Un promoteur partage les détails d’un projet géothermique dans le Puy-de-Dome, en France

Puy-de-Dome, Auvergne, France (source : Flickr/ Mikel Ortega, creative commons)

Lors de récentes réunions d’information, TLS Geothermics et Storengy ont partagé des détails sur leur projet géothermique prévu dans la région du Puy-de-Dome en France. Le projet pourrait commencer à forer dès le mois de novembre de cette année.

Le week-end dernier, deux réunions publiques ont eu lieu à Saint-Pierre-Roche, une ville d’un peu plus de 400 habitants dans la région du Puy-de-Dôme en France, pour un projet de géothermie profonde. Le projet prévoit dans un premier temps de forer deux puits à une profondeur d’environ 4 000 mètres dans le village de Prades, avec la possibilité de les prolonger par un autre double.

Le projet est co-développé par TLS Geothermics, une société toulousaine créée en 2012, et Storengy, une filiale d’Engie. Les deux entités recherchent un troisième actionnaire, capable de supporter le risque financier de 12 millions d’euros. Dans le Massif central, leur deuxième projet concerne le secteur de Montluçon, dans l’Allier.

TLS Geothermics sonde le sous-sol de la région depuis plusieurs années. Un périmètre de 50 km2 autour de Gelles, Saint-Pierre-le-Chastel, Olby, Mazayes et Saint-Pierre-Roche avait également été défini en 2018. Avec l’idée, à l’époque, de réaliser les forages en 2020, pour une exploitation à partir de 2022.

Pour répondre à certaines des préoccupations des municipalités locales concernant la pollution sonore, les risques liés à la sismicité, l’impact sur la biodiversité, les conséquences sur le prix de l’immobilier et l’attrait touristique du village, les réunions d’information avaient pour but de fournir des détails et de répondre à certaines des préoccupations.

Des événements sismiques ayant été signalés en rapport avec un projet géothermique dans la région Alsace en France, des inquiétudes ont également été soulevées pour ce projet. “Un réseau de capteurs sismiques d’environ 5 km autour du site sera mis en place avant le forage et permettra de mesurer l’impact”, a expliqué Mathieu Bellanger, ingénieur géologue chez TLS Geothermics. Une autre préoccupation est la question de savoir si le projet viserait également à extraire le lithium des saumures géothermiques. Mathieu Auxiètre, président de TLS Géothermie, a répondu à ces questions : “Nous supposons qu’il y a [some potential of lithium in the brine]mais on ne peut pas dire sans faire le forage. Pour l’instant, il n’existe pas de technique pour extraire le lithium. liquide. Il est au stade du laboratoire.

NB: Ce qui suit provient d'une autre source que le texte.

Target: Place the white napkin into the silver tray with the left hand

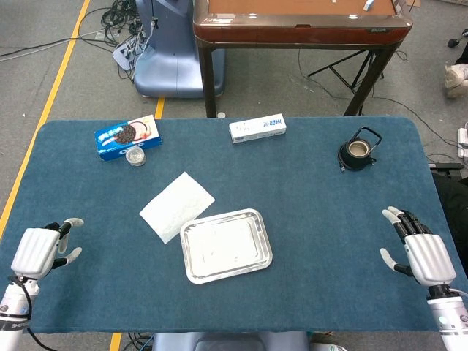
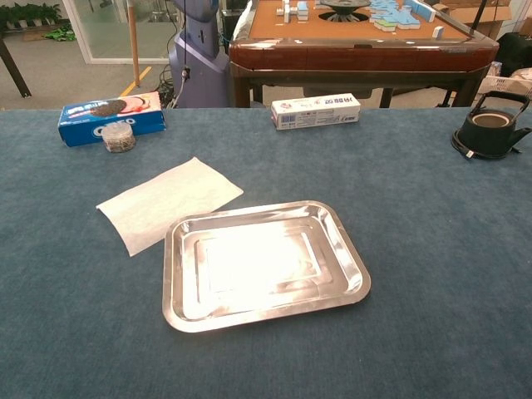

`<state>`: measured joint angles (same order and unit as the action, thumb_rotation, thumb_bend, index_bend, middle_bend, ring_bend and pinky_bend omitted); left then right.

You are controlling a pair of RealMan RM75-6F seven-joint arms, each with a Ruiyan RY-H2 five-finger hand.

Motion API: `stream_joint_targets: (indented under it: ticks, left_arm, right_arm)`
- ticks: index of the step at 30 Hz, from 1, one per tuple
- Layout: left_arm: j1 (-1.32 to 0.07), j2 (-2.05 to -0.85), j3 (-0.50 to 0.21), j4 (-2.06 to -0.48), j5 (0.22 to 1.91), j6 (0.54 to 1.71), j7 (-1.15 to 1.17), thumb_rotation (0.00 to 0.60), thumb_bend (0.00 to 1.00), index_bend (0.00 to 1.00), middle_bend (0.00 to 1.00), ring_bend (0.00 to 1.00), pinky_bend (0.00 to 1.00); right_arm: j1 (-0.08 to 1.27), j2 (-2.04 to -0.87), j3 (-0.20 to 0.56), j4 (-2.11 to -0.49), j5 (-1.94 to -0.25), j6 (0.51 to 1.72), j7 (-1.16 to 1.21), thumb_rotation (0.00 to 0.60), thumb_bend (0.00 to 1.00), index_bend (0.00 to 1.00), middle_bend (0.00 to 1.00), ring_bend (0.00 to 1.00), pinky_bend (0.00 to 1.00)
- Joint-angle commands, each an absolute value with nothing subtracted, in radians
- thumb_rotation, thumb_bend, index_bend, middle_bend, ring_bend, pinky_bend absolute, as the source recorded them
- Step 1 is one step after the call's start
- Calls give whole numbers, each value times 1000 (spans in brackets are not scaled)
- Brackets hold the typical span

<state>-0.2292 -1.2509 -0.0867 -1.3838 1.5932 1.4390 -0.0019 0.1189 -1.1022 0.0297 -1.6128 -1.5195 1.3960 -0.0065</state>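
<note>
A white napkin (image 1: 177, 205) (image 2: 169, 201) lies flat on the blue table, just left of and touching the corner of the silver tray (image 1: 191, 270) (image 2: 347, 250). The tray holds nothing. My left hand (image 1: 42, 250) hovers near the table's front left, well left of the napkin, fingers apart and holding nothing. My right hand (image 1: 417, 251) is at the front right, open too. Neither hand shows in the chest view.
A blue cookie box (image 1: 127, 137) with a small round jar (image 1: 134, 156) stands at the back left. A white carton (image 1: 257, 128) lies at the back middle, a black kettle (image 1: 358, 151) at the back right. A wooden table (image 1: 300, 22) stands beyond.
</note>
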Motion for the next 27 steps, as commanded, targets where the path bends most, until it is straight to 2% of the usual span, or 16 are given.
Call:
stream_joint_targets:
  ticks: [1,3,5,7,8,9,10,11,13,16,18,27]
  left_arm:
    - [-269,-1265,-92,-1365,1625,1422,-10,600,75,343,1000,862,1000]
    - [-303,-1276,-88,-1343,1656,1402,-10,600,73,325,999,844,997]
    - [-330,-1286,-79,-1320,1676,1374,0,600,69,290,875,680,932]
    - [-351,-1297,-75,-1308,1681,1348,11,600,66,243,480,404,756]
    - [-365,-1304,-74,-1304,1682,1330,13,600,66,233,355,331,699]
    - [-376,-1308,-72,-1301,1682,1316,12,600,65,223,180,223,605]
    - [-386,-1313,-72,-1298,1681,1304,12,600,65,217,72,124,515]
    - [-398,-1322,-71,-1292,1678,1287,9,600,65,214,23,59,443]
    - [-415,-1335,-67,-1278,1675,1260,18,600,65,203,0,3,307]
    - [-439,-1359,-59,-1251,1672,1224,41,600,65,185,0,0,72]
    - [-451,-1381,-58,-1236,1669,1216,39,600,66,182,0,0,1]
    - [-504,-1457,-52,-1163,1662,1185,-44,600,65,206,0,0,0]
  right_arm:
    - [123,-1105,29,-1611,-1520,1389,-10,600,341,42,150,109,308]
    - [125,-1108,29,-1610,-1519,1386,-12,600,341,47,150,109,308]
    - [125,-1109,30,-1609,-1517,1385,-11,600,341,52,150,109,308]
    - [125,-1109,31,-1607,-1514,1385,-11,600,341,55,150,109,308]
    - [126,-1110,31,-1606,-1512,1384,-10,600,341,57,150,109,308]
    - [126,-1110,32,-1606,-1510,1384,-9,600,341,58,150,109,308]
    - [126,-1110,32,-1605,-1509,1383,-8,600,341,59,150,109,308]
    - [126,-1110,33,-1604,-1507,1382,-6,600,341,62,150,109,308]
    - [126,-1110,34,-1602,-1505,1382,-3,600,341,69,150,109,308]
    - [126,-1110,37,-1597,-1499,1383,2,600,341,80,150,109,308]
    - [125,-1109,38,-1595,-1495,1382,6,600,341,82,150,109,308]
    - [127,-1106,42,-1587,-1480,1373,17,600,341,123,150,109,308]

Ce qui est sûr, c’est qu’il n’y aura pas de mine à ciel ouvert comme dans certains pays. ”

Le conseil municipal a donné un avis favorable (9 voix pour, 2 contre), au début du mois, sous certaines conditions, notamment le bruit. Le maire Joël Flandin ne s’attendait pas à une mobilisation “d’une telle ampleur” :

Nous avons délibéré pour le bien de la planète, avec l’idée de ??trouver des alternatives à l’énergie nucléaire. Le fait qu’une entreprise comme Engie soit derrière est rassurant.

Au sujet de la communication, le conseiller nie tout manque : “C’est un projet privé, pas un projet municipal.” Les élus de la communauté de communes des Dômes Sancy Artense devraient également se prononcer prochainement sur le sujet.

L’enquête publique commence le 22 février et se terminera le 25 mars. Le commissaire enquêteur sera présent à la mairie de Saint-Pierre-Roche certains jours. Des informations pratiques sont disponibles sur en cliquant ici (en français).

Le premier forage pourrait alors commencer en novembre prochain, dans le village de Prades. S’ils s’avèrent fructueux, l’entreprise passera à la deuxième phase : l’exploitation. “Ce sera l’objet d’une procédure différente, avec de nouvelles études d’impact”, a assuré Mathieu Auxiètre, devant un public décidément peu convaincu.